Apolipoprotein E gene polymorphism effects triglycerides but not CAD risk in Caucasian women younger than 65 years

Abstract

The pathogenesis of CAD is similar in man and woman, yet some risk factors have a greater impact on the CAD risk in woman than in man. In this study we assessed the effect of the apoE gene polymorphism on lipid metabolism and risk for CAD in women younger than 65 years (premature CAD). In a cross-sectional case-control study, 147 female Caucasian patients with premature CAD (confirmed by coronarography) were compared with a control group of 114 healthy Caucasian women.
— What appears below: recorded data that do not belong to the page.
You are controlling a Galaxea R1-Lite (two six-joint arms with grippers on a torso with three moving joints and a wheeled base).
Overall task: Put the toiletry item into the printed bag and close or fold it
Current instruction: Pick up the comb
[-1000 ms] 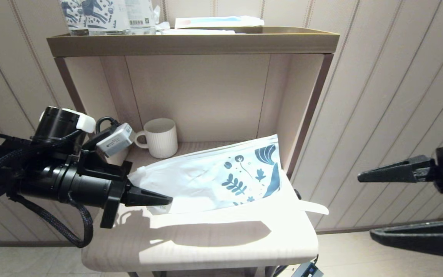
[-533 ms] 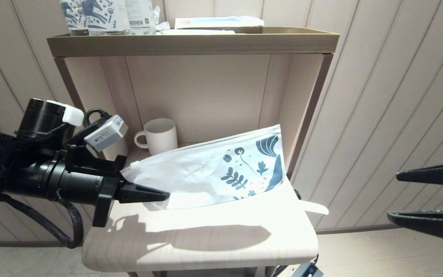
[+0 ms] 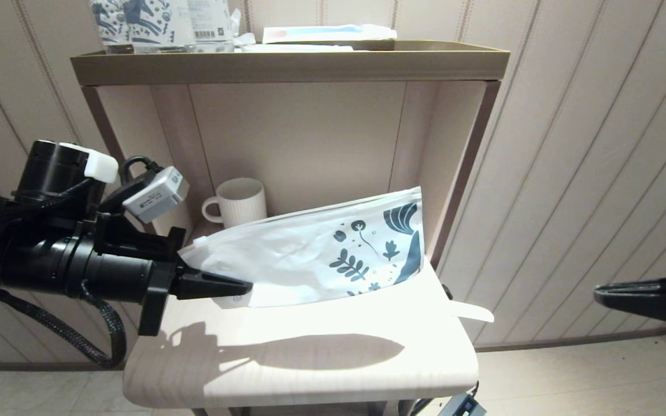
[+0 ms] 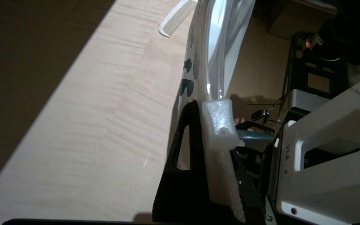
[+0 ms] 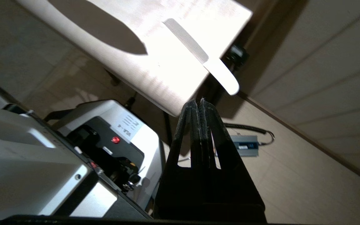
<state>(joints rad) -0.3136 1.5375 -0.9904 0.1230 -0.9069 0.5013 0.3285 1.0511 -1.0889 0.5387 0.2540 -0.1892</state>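
Observation:
The printed bag hangs tilted above the table, its blue-leaf end toward the shelf's right wall. My left gripper is shut on the bag's plain left end. In the left wrist view the left gripper pinches the bag just beside its frosted zip slider. The toiletry item, a slim cream-white comb, lies at the table's right edge with its rounded end poking past it; the comb lies apart from both grippers. My right gripper is off to the right of the table, shut and holding nothing.
A white ribbed mug stands at the back of the shelf niche. The brown top tray holds horse-printed packs and a white-and-blue packet. The wooden table top lies under the bag. A power brick lies on the floor.
My right gripper has gone from wide open to shut and drawn back to the right. My left gripper has raised the bag slightly and shifted it left.

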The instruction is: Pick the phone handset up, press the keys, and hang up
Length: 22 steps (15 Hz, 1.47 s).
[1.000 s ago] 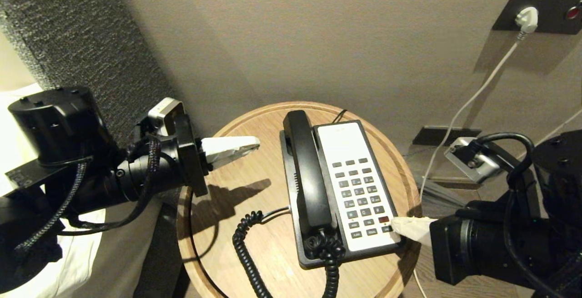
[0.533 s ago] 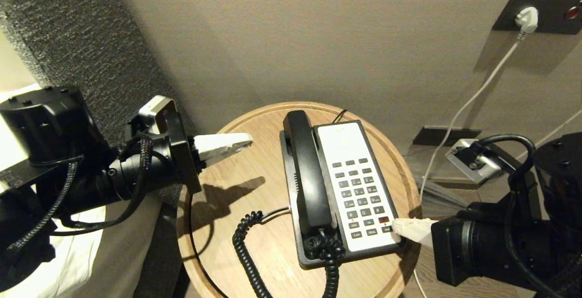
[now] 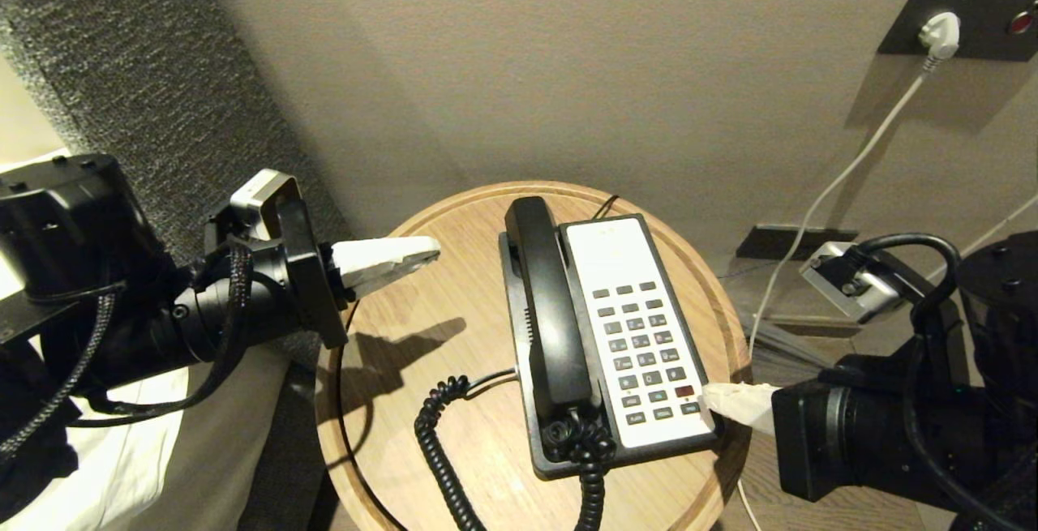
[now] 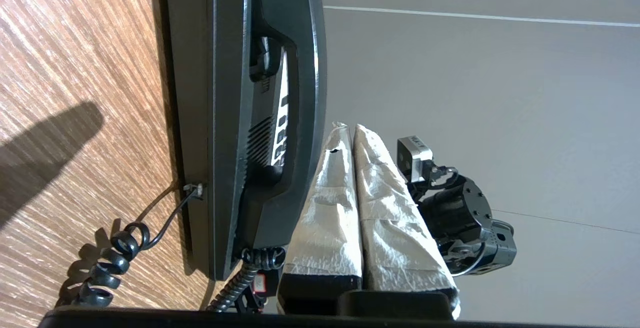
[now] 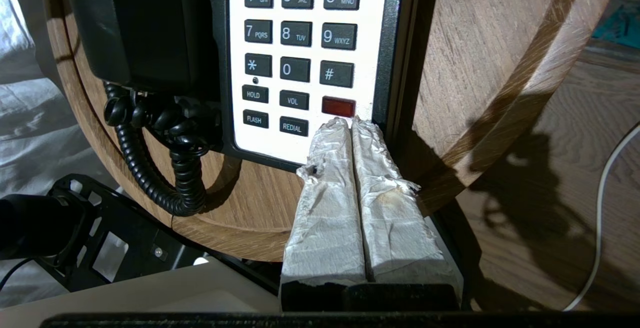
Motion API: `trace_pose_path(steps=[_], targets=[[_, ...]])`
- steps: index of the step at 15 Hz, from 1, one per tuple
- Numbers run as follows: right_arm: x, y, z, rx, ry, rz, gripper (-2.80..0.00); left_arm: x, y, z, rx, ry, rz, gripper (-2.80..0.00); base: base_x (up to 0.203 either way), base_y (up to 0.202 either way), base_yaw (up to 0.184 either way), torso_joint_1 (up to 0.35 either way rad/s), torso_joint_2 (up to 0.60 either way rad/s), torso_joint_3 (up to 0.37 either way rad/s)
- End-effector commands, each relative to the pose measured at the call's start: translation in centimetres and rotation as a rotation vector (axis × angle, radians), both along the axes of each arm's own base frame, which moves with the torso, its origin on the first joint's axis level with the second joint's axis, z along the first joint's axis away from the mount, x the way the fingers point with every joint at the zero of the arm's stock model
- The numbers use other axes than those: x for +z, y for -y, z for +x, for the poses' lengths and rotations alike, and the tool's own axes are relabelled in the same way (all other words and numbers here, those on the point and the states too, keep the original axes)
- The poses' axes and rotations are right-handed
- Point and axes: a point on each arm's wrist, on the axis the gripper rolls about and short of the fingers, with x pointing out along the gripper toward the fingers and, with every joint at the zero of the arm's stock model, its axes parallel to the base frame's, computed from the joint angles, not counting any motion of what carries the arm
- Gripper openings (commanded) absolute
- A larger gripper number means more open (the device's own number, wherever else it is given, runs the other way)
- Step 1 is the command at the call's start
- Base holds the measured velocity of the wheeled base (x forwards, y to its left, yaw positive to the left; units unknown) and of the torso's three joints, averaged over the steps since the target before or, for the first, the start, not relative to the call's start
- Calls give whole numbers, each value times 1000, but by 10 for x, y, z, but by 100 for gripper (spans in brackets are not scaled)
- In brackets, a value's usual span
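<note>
The phone handset (image 3: 548, 312) lies seated in its cradle along the left side of the phone base (image 3: 527, 434), its coiled cord (image 3: 442, 450) looping off the near end onto the round wooden worktop (image 3: 405, 353); lying flat like this it looks either not yet lifted or already hung up, and I cannot tell which; beside it on the right, the keys (image 3: 645, 349) sit in rows on the cream faceplate, with the red button (image 3: 684, 391) near the bottom right corner. The right hand (image 3: 714, 399) has its two padded fingers pressed together into one blunt tip, probably so it can poke a single key; in the right wrist view that tip (image 5: 345, 123) rests at the faceplate's edge just below the red button, touching or nearly so. The left hand (image 3: 426, 251), fingers also together and holding nothing, hovers over the worktop's left side, well apart from the handset; from there it would have to open and travel right to grasp the bar.
</note>
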Motion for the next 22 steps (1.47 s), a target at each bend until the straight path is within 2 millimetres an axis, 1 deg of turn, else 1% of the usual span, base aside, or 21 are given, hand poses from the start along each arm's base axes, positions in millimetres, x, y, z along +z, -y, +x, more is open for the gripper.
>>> trace_pose_path(steps=[1,6,8,10,13,14,16,18,19,20,22], targets=[[2,2,-1,-5,4,7,-280,0,-1,-2,-3,-3,-5,-280,0,0,0,0,0,0],[2,4,-1,-14,7,9,-280,1,-3,-6,23,8,-6,-280,0,0,0,0,0,0],[5,6,-1,-20,14,15,-280,1,-12,-11,80,37,7,-280,0,0,0,0,0,0],[5,10,0,-39,19,21,-280,1,-27,-23,136,100,36,-280,0,0,0,0,0,0],[9,14,4,-65,31,35,-280,-10,-50,-50,219,161,90,-280,0,0,0,0,0,0],[10,15,3,-67,35,39,-280,-12,-58,-61,253,187,101,-280,0,0,0,0,0,0],[12,21,2,-82,43,48,-280,-23,-68,-93,289,221,112,-280,0,0,0,0,0,0],[15,28,4,-116,58,60,-280,-41,-73,-125,304,243,115,-280,0,0,0,0,0,0],[17,32,6,-140,65,64,-280,-56,-76,-141,321,240,119,-280,0,0,0,0,0,0],[21,35,9,-157,77,73,-280,-66,-79,-154,340,244,119,-280,0,0,0,0,0,0],[26,41,12,-194,96,86,-280,-76,-82,-174,375,260,117,-280,0,0,0,0,0,0]])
The apoE allele frequencies of patients vs. controls were 5.1% vs. 5.7% for ε2, 85.4% vs. 83.3% for ε3, and 9.5% vs. 11% for ε4. The subjects with ε2/3 genotype had statistically significantly higher triglycerides levels than the subjects with ε3/3 genotype (2.23 ± 2.13 mmol⋅L^-1 vs. 1.73 ± 0.84 mmol⋅L^-1; p<0.05). Logistic regression analysis revealed no association between risk genotypes (ε3/4 and ε4/4) of the apoE gene polymorphism and CAD risk (OR 0.9; 95% CI 0. 5-1.7, P=0.7). We observed metabolic clustering of diabetes mellitus, arterial hypertension, higher BMI and triglycerides, and lower HDL cholesterol in the CAD group compared to the control group. Arterial hypertension, diabetes, HDL cholesterol level, and BMI were independent risk factors for premature CAD in female population, whereas, the risk genotype of the apoE gene polymorphism was not. In conclusion, in Slovene women risk genotypes of the apoE gene polymorphism are not associated with premature CAD; a metabolic clustering of diabetes, HDL, triglycerides and arterial hypertension is frequently present in Caucasian women with premature CAD.